▶ [Exercise instructions] Working down the material below, reproduce exactly every line from the one containing "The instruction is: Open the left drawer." to the last line, and only those.

▶ [Record extracts]
--- START ---

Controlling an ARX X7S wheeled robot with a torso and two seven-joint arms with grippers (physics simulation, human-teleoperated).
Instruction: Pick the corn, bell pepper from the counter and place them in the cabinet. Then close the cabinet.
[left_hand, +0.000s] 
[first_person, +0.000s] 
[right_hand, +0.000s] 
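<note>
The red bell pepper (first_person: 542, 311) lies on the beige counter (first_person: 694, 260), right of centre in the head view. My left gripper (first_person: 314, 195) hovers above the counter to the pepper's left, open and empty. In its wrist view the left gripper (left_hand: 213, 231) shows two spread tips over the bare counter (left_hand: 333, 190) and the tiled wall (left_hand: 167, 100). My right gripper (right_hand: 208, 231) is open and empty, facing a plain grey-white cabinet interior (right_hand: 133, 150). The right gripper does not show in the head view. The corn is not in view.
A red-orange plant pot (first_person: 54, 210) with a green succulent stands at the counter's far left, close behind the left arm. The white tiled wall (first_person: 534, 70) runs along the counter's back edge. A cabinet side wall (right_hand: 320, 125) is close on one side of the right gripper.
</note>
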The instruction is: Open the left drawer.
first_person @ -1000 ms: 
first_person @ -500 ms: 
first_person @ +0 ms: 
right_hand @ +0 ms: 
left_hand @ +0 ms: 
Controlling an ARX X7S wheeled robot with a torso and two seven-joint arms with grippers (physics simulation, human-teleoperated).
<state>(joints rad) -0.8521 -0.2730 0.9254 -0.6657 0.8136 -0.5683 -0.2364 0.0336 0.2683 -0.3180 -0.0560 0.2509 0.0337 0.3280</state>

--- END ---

▶ [Answer to this task]
The instruction is: Open the left drawer.
first_person @ -1000 ms: 
first_person @ -500 ms: 
first_person @ +0 ms: 
right_hand @ +0 ms: 
left_hand @ +0 ms: 
Controlling an ARX X7S wheeled robot with a torso and two seven-joint arms with grippers (physics simulation, human-teleoperated).
<state>(joints rad) -0.8521 -0.2730 0.9254 -0.6657 0.8136 -0.5683 -0.2364 0.0336 0.2683 -0.3180 -0.0560 0.2509 0.0337 0.3280</state>

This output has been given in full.